[[ DATA SUPPLIED open ]]

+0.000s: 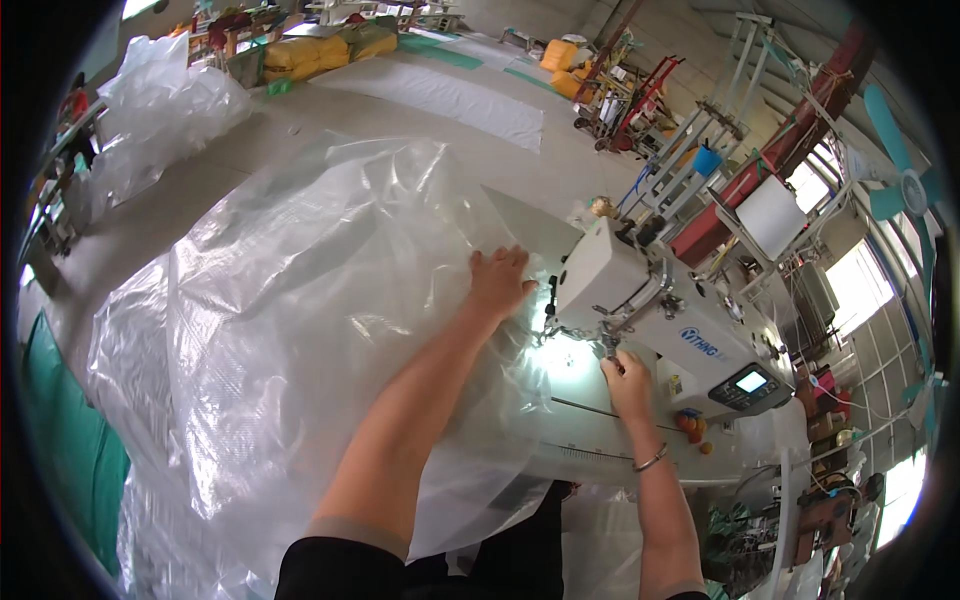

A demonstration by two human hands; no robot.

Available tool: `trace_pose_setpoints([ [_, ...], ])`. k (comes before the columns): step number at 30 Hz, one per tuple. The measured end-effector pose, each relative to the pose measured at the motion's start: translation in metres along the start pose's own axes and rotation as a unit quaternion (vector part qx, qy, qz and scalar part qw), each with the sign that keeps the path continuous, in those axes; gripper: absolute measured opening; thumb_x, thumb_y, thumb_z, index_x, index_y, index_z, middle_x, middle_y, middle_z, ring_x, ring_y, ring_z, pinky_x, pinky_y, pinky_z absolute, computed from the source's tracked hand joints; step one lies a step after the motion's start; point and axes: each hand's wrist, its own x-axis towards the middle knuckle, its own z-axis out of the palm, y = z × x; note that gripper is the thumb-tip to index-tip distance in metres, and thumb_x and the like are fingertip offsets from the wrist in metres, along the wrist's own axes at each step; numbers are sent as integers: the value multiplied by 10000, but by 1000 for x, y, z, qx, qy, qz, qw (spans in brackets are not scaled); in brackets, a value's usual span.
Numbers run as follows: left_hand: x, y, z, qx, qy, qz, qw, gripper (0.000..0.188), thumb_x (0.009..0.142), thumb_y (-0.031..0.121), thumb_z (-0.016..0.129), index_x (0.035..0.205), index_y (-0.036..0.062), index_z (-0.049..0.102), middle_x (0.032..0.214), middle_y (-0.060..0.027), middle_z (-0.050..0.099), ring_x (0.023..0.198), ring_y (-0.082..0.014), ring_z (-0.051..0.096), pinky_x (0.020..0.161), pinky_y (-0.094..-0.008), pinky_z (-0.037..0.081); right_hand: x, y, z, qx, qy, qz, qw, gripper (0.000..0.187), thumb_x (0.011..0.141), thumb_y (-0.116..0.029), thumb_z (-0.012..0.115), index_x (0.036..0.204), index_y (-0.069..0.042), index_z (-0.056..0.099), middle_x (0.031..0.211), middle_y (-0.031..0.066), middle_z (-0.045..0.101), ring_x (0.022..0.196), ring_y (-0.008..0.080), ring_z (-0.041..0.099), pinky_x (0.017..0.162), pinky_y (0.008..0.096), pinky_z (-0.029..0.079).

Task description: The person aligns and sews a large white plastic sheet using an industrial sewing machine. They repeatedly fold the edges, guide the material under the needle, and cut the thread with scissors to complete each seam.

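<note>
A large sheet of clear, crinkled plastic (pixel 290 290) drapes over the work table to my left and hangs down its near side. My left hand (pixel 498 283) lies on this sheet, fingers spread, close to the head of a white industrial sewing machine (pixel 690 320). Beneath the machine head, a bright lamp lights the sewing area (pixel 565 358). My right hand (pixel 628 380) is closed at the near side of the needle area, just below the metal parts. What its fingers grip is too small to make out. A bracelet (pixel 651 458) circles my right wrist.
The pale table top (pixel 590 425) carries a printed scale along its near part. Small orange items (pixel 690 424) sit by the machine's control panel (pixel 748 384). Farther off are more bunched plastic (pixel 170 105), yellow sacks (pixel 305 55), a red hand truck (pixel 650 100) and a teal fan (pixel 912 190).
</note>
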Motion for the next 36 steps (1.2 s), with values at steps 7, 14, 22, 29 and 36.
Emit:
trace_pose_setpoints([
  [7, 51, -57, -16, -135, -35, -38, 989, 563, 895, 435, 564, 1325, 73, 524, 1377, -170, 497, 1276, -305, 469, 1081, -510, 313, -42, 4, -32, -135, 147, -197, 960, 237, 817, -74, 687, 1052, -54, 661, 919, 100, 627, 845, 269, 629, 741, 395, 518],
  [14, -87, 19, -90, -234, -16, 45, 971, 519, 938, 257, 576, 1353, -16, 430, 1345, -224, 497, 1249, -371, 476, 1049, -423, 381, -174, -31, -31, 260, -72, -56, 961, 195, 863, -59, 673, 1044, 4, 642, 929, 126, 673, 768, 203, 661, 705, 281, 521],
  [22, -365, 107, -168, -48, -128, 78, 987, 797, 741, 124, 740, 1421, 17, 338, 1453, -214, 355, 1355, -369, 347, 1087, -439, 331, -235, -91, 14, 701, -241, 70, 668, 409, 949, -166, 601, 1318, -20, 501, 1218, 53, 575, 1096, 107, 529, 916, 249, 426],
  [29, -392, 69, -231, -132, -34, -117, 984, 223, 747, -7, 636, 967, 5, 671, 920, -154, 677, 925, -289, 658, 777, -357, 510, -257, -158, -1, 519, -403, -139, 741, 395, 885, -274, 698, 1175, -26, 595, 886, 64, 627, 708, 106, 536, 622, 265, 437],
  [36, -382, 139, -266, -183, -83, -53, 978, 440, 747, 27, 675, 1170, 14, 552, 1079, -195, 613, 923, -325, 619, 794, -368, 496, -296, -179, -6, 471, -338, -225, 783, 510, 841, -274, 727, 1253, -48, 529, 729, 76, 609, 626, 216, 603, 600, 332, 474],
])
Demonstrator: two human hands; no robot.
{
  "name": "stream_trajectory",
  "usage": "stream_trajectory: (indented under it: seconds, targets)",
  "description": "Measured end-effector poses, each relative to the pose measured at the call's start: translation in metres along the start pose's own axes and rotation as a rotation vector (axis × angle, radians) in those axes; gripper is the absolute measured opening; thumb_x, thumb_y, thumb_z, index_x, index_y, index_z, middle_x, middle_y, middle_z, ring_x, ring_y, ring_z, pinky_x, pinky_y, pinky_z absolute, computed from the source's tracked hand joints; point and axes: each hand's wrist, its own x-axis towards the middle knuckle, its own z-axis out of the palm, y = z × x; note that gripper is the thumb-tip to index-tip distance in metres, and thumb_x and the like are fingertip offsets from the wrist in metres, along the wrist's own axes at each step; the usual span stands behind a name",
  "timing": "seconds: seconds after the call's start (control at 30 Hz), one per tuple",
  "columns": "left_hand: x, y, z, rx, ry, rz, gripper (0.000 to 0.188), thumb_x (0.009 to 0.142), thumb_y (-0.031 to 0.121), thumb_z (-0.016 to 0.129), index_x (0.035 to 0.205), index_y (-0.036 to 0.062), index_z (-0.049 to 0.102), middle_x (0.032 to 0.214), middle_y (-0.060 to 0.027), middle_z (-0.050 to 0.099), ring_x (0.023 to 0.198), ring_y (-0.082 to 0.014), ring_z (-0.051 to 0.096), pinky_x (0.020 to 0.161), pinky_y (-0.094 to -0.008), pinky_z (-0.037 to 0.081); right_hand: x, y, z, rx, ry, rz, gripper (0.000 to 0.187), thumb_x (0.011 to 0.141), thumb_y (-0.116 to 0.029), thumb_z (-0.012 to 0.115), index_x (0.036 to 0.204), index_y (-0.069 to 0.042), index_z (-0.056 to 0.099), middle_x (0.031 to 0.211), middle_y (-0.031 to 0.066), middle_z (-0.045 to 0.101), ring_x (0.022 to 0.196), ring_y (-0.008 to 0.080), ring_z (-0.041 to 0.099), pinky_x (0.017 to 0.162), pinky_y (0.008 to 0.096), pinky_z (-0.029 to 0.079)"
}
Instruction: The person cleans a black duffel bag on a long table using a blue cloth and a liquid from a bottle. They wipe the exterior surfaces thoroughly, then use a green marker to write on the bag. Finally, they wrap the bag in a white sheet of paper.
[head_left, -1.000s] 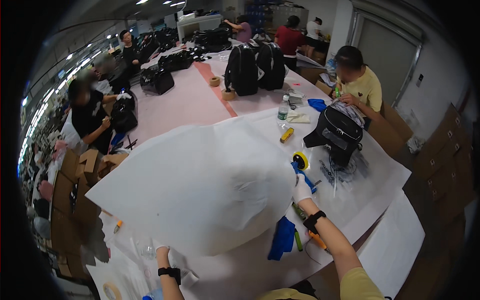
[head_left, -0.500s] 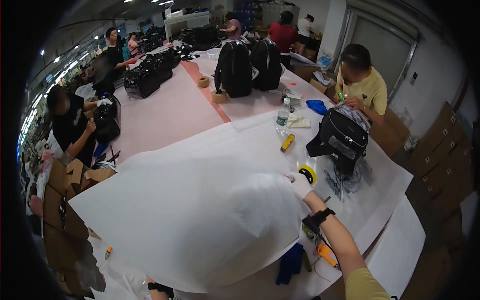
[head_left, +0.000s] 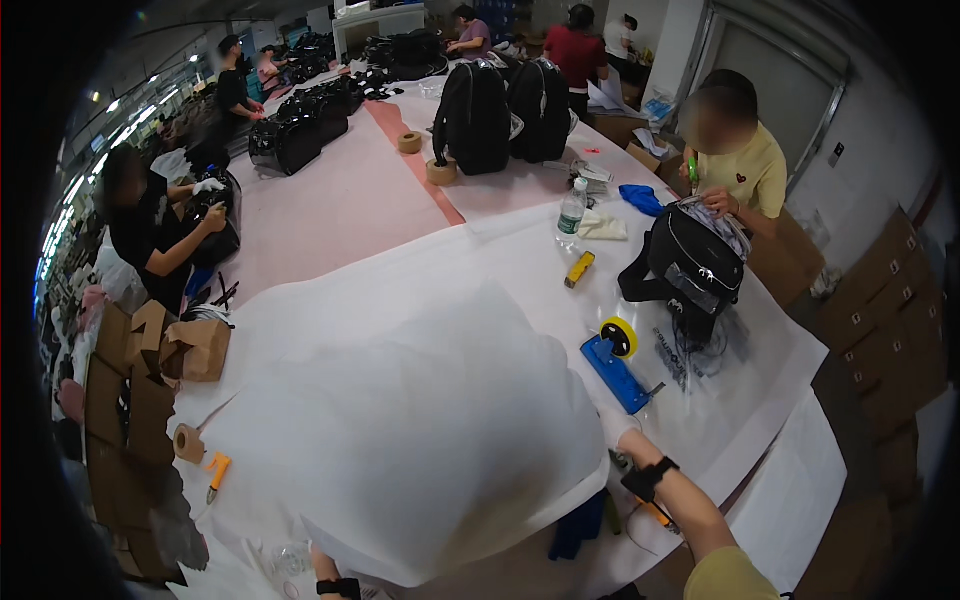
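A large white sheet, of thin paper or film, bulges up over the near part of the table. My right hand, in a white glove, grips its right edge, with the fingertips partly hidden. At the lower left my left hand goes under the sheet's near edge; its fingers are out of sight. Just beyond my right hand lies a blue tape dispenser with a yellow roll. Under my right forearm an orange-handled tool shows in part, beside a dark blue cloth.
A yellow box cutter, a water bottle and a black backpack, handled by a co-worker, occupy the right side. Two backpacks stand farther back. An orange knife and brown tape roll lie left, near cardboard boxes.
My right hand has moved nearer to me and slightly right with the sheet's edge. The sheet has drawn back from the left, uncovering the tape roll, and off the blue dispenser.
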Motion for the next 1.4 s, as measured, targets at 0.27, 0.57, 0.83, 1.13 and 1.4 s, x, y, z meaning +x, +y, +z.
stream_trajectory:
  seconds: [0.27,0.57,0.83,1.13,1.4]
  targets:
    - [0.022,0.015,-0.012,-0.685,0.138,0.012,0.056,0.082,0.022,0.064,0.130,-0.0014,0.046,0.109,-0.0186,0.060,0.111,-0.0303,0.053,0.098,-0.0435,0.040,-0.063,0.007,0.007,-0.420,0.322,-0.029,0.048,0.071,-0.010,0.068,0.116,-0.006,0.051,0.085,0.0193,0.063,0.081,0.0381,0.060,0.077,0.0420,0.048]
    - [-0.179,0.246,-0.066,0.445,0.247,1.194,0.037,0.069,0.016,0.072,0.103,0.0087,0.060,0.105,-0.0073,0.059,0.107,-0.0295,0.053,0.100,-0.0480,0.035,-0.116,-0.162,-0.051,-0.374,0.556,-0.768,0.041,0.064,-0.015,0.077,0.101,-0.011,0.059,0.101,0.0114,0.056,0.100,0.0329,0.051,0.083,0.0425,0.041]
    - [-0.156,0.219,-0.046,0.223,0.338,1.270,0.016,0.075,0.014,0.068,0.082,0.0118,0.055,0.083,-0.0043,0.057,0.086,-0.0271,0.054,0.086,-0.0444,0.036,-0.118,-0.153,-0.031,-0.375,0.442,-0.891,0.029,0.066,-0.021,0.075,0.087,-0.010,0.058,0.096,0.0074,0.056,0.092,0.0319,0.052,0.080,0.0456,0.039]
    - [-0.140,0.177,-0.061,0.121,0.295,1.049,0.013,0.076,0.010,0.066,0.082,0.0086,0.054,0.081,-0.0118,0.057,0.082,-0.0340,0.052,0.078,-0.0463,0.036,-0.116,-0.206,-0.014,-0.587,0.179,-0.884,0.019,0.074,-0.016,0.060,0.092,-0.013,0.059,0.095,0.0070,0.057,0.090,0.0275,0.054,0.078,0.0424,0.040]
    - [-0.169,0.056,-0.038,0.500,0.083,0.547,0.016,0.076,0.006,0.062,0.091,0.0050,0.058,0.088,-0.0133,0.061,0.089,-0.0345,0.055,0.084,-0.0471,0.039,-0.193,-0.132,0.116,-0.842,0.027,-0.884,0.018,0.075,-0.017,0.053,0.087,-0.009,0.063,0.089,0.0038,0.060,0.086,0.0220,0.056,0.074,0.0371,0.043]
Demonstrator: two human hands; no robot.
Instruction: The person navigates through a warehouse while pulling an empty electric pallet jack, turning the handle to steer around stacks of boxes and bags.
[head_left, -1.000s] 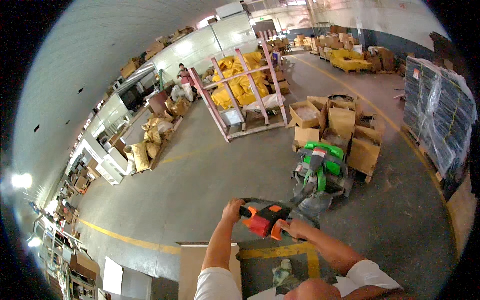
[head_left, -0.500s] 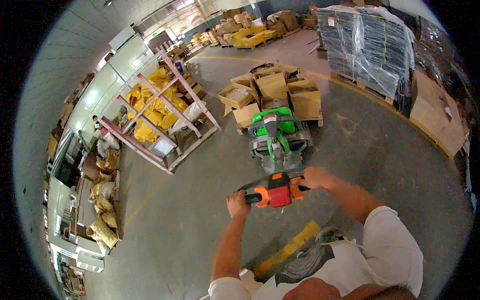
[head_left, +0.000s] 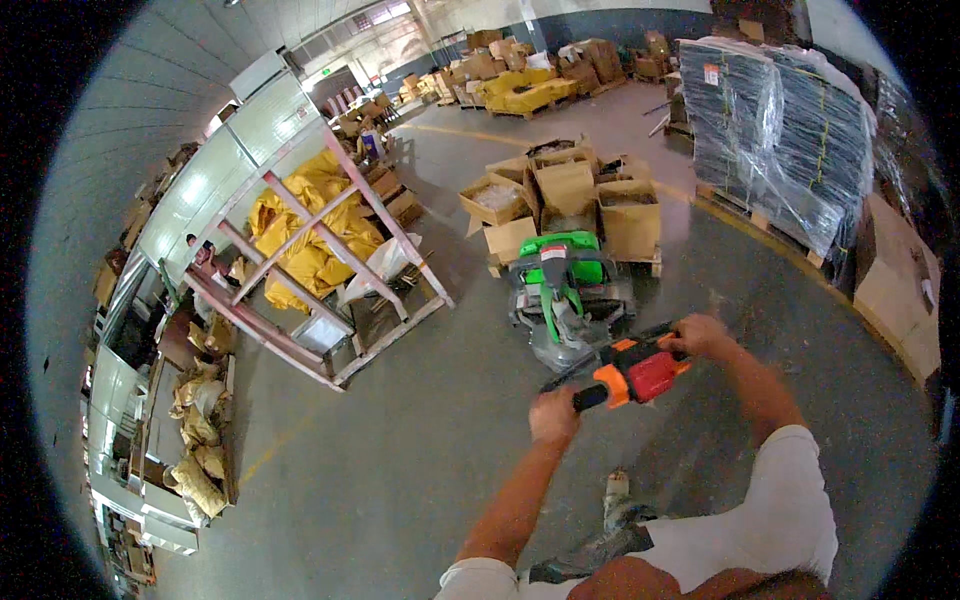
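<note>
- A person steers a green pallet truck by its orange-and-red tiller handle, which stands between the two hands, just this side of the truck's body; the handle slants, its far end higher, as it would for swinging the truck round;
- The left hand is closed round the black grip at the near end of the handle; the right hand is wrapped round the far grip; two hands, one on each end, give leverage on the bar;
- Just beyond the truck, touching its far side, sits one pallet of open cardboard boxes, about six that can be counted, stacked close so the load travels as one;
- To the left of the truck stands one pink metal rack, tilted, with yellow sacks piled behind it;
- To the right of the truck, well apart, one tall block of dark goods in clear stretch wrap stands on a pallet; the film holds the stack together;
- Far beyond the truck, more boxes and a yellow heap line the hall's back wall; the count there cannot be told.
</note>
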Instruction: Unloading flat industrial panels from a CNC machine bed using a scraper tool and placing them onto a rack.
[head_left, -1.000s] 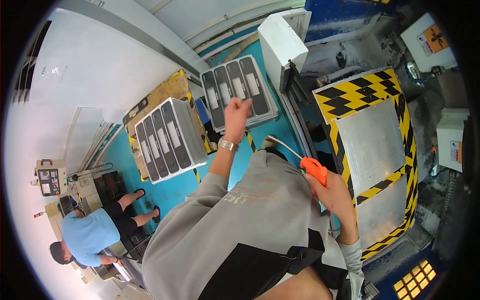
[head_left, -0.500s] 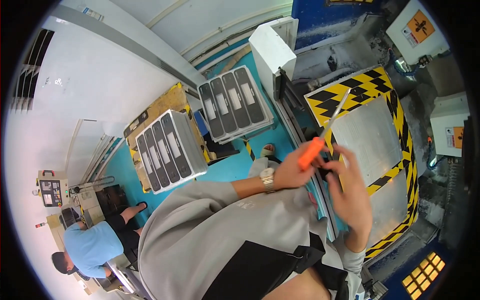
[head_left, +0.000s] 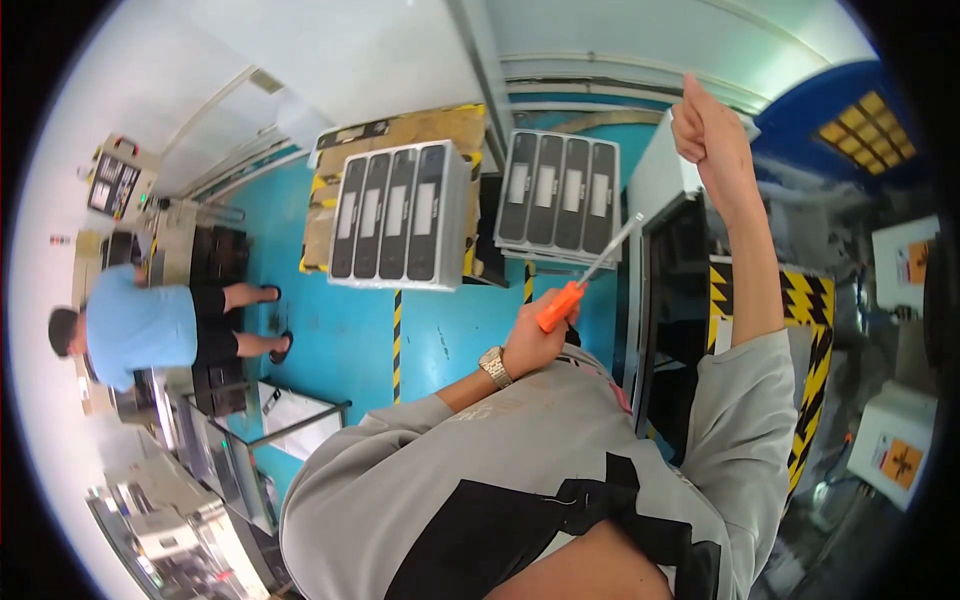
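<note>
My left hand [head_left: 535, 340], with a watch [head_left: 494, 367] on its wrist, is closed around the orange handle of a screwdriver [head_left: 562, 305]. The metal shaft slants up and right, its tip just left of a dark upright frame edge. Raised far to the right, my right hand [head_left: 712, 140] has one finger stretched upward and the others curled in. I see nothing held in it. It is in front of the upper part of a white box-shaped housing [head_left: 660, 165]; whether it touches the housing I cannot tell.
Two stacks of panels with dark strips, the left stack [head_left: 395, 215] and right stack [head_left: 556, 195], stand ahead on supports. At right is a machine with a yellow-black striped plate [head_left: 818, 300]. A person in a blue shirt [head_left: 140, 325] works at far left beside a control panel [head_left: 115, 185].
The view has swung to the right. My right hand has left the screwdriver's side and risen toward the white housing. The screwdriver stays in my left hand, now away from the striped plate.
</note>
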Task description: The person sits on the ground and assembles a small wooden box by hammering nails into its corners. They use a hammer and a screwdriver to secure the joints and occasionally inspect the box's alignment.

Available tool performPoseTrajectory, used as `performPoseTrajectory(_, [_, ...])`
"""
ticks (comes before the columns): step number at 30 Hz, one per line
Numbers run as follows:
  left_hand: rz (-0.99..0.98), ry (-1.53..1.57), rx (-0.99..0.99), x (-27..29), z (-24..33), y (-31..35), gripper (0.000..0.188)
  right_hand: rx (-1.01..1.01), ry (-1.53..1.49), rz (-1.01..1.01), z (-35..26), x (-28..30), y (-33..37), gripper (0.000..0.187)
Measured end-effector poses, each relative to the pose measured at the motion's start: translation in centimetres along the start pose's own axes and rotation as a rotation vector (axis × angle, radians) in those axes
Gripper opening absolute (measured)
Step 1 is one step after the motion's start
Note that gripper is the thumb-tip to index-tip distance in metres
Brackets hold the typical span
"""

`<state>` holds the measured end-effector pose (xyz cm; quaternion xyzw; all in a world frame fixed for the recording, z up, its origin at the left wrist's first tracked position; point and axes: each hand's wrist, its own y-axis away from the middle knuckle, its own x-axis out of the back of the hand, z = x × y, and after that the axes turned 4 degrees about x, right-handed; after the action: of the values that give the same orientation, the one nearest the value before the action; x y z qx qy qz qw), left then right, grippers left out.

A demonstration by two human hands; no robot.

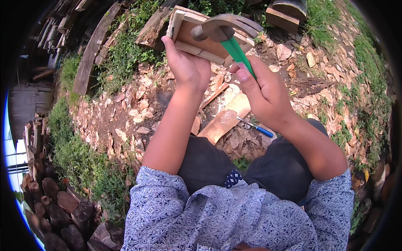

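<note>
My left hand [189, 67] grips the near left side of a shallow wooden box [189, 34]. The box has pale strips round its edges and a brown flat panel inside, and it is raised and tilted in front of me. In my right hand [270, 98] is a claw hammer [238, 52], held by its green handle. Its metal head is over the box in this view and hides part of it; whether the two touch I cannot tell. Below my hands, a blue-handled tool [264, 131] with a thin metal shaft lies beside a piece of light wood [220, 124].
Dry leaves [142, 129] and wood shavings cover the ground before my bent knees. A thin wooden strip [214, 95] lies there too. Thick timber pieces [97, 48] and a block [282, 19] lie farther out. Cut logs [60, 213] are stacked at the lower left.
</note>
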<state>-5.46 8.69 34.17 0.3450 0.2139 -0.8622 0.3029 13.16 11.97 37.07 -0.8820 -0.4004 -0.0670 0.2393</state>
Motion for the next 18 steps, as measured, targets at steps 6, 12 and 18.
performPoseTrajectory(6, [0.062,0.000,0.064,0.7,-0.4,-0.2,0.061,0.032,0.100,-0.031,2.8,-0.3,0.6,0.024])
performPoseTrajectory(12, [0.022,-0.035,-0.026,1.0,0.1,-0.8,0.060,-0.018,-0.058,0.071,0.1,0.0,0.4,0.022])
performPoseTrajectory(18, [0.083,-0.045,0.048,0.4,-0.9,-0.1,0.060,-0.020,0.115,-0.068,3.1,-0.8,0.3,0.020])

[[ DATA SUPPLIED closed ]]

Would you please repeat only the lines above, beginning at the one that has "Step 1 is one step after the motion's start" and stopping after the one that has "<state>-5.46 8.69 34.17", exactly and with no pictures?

Step 1 is one step after the motion's start
Note that gripper is the thumb-tip to index-tip distance in metres
Brackets hold the typical span
"""

`<state>` holds the measured end-effector pose (xyz cm; quaternion xyzw; all in a world frame fixed for the recording, z up, its origin at the left wrist's first tracked position; point and axes: each hand's wrist, its own y-axis away from the middle knuckle, its own x-axis out of the back of the hand, z = x × y, and after that the axes turned 4 degrees about x, right-handed; after the action: of the values that give the same orientation, the one nearest the value before the action; x y z qx qy qz qw), left then right, grippers left out.

A demonstration by two human hands; no robot.


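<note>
My left hand [189, 67] grips the near left side of a shallow wooden box [189, 34]. The box has pale strips round its edges and a brown flat panel inside, and it is raised and tilted in front of me. In my right hand [270, 98] is a claw hammer [238, 52], held by its green handle. Its metal head is over the box in this view and hides part of it; whether the two touch I cannot tell. Below my hands, a blue-handled tool [264, 131] with a thin metal shaft lies beside a piece of light wood [220, 124].
Dry leaves [142, 129] and wood shavings cover the ground before my bent knees. A thin wooden strip [214, 95] lies there too. Thick timber pieces [97, 48] and a block [282, 19] lie farther out. Cut logs [60, 213] are stacked at the lower left.
</note>
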<state>-5.46 8.69 34.17 0.3450 0.2139 -0.8622 0.3029 13.16 11.97 37.07 -0.8820 -0.4004 -0.0670 0.2393</state>

The work on this exercise has been completed.